Preface: it’s possible that there will be more personal and dark stuff to come. On the one hand, I need this space to reflect myself and also be genuine to my friends about my faith and doubts. On the other, I’m truly sorry if anyone finds this discouraging – if this is the case, please stop and read something else, including many of the good reads under the second sidebar tab.
Not too long ago I reluctantly went on a church social outing to some “tree-top adventures”. If you’re not familiar with this, the activity basically involves walking on wobbly planks and doing obstacle courses up high in the trees. I hate heights and what seemed so easy a foot above the ground was petrifying in the trees, especially when the rain made everything slippery. Even as I sat up in bed the next evening I could picture what looking down from the trees was like, and had palpitations all over again. So I had a somewhat irrational fear of falling, even though I knew there was a safety harness to catch me (although I maintain it’s only somewhat irrational because like everything else, things can go wrong!)
I’m feeling like this now.

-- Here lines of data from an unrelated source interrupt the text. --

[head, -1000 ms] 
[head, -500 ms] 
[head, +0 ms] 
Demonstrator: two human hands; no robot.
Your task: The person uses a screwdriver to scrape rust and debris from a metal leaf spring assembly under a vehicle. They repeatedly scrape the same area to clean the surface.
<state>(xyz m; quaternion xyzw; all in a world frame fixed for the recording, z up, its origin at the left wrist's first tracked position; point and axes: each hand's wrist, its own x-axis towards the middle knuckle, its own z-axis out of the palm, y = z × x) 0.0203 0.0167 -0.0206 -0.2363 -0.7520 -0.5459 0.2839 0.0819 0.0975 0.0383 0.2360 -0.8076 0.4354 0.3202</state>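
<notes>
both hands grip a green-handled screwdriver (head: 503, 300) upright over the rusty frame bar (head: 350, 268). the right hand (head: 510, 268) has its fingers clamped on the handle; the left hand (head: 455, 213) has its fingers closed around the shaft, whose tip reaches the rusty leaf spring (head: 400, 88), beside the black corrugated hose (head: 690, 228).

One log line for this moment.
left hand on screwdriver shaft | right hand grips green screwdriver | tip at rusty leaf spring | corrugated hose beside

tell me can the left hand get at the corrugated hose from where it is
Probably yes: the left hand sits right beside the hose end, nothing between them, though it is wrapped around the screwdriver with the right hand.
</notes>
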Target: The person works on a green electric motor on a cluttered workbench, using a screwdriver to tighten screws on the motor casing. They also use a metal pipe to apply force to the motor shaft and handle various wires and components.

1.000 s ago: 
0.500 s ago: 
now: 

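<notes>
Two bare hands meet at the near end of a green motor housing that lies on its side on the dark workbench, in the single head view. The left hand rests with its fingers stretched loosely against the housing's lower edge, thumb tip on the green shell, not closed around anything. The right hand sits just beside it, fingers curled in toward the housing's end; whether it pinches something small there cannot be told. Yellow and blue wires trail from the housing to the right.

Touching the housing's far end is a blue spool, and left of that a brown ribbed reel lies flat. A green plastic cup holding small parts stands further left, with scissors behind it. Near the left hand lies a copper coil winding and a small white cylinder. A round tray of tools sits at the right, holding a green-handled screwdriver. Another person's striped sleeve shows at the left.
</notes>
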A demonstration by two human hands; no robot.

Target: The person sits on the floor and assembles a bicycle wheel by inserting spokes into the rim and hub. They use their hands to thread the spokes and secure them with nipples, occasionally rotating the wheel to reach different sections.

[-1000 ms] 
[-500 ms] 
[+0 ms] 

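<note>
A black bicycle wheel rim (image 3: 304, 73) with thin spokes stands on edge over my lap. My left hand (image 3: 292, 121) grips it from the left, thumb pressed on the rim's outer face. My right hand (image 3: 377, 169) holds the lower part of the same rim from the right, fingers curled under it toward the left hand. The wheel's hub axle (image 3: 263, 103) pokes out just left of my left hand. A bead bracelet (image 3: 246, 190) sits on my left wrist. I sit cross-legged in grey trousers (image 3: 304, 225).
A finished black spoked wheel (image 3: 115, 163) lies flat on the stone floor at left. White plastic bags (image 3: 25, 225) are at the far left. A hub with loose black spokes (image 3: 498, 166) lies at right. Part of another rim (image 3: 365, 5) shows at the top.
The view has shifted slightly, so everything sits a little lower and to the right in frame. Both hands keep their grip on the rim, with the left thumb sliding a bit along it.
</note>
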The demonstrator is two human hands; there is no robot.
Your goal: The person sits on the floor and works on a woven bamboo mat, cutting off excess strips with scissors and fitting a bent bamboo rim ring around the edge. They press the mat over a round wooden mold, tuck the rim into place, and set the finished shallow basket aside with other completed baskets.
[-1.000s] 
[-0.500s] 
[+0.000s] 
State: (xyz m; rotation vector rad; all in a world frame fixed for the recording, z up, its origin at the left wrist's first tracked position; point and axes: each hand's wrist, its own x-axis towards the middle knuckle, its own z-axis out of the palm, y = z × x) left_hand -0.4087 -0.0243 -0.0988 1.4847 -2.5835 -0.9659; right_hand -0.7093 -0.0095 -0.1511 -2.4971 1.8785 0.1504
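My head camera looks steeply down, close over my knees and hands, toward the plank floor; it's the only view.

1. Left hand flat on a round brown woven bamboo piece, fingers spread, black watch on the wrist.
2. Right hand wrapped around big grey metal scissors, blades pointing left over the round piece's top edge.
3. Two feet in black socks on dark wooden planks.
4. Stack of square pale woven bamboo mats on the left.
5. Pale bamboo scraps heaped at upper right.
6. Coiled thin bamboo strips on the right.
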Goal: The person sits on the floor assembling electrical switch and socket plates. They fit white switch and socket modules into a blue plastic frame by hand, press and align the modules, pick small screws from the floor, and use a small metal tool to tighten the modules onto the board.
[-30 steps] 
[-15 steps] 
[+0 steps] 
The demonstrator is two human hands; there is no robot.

I’m so scared. I’m scared about what we know and the unknowns, the living and process of getting treatment as much as death itself. What about my sister, she’s young and needs you. And I want you to be around for lots more things even though I’m technically grown up and able to look after myself. I’m scared even though I believe in God more than no God, in the Bible as truth rather than something else (or nothing) as truth, in eternal life through Jesus Christ rather than death being the deep dark pit image that came to mind this morning.
In my ICU weeks last year, I didn’t feel as sad as I expected to about the almost daily end-of-life discussions and not infrequent diagnosis of unexpected terminal illnesses to shocked family members. I sympathised deeply but the emotion was overwhelmingly (and perhaps selfishly so) one of fear that something similar would happen to my immediate family. I guess eventually something unwelcome happens to all families.
I can pray about work – for patience towards difficult patients, to wisdom in dealing with slack colleagues, to viewing money and career in their proper places, and more. Actually I can pretty much see God in most aspects of hospital life except the specifics of my dealings with health and sickness, patients and their suffering, living and dying. In the hospital, try as I might, I really struggled to see dying as a spiritual issue as well as a physical one. When I started clinical school these questions about prayer really bothered me. But I became busy with doctor-y things and these question only resurfaced to the forefront of my mind again during those days in ICU. I don’t know and I’m still finding those prayers difficult.
In a way I feel especially reluctant to talk to well-meaning Christians. Please do pray, but don’t say “I’ll pray for you” just because it’s a Christian thing to say without actually doing it, or use the phrase to cut a conversation short without really listening. Do remind me of God’s love and our hope in him, but please don’t say calm down or expect me to agree with you that it’s okay.